Assigned task
Give back exactly the lines of the material below that start at the line containing "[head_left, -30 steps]" and end at the line containing "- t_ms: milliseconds", and no others.

Provided data
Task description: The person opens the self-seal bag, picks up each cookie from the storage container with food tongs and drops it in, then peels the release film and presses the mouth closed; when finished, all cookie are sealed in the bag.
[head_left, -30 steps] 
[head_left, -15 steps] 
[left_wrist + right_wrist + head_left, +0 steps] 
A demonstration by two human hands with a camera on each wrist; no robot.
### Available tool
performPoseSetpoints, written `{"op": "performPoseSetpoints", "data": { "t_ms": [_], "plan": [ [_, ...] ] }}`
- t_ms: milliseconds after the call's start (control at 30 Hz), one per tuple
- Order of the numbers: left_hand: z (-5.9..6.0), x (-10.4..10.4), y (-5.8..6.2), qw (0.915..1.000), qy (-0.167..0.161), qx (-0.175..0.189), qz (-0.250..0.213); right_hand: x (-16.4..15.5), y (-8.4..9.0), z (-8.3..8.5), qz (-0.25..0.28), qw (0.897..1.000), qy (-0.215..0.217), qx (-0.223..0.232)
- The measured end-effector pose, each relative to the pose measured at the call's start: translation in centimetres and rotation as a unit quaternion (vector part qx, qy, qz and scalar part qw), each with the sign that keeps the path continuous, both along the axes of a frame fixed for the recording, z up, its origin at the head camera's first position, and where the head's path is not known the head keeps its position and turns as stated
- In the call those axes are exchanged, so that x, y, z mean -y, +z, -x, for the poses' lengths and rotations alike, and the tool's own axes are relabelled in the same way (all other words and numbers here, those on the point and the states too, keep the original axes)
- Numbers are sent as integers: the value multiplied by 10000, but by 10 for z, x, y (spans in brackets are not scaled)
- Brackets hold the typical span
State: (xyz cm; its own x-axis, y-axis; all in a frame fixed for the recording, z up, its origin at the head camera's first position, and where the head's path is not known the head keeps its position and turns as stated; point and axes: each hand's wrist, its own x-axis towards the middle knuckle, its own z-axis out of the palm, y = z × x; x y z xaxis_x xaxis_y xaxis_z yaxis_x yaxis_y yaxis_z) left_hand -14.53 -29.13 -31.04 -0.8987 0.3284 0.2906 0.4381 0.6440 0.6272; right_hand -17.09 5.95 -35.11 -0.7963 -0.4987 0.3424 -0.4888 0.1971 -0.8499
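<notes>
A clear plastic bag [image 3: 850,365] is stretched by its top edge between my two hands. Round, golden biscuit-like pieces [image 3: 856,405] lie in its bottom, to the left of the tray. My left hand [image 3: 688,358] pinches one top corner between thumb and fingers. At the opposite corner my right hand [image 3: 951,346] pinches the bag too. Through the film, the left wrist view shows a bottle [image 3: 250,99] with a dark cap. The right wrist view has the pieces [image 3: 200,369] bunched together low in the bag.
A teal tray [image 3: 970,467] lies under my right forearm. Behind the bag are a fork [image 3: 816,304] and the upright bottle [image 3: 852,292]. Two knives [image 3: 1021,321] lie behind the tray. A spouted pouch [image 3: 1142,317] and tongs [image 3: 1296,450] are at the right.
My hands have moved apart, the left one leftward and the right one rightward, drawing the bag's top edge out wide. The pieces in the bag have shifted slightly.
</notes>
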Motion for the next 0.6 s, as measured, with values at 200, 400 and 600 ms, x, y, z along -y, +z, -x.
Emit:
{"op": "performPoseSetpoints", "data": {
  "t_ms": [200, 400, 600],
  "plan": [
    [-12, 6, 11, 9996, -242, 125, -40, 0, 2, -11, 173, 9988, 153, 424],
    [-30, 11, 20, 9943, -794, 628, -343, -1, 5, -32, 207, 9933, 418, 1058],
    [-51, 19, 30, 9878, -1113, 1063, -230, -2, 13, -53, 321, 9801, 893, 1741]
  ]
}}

Solution below
[head_left, -30 steps] 
[head_left, -15 steps] 
[left_wrist + right_wrist + head_left, +0 steps] 
A demonstration by two human hands with a camera on each wrist; no robot.
### Available tool
performPoseSetpoints, written `{"op": "performPoseSetpoints", "data": { "t_ms": [_], "plan": [ [_, ...] ] }}`
- t_ms: milliseconds after the call's start (control at 30 Hz), one per tuple

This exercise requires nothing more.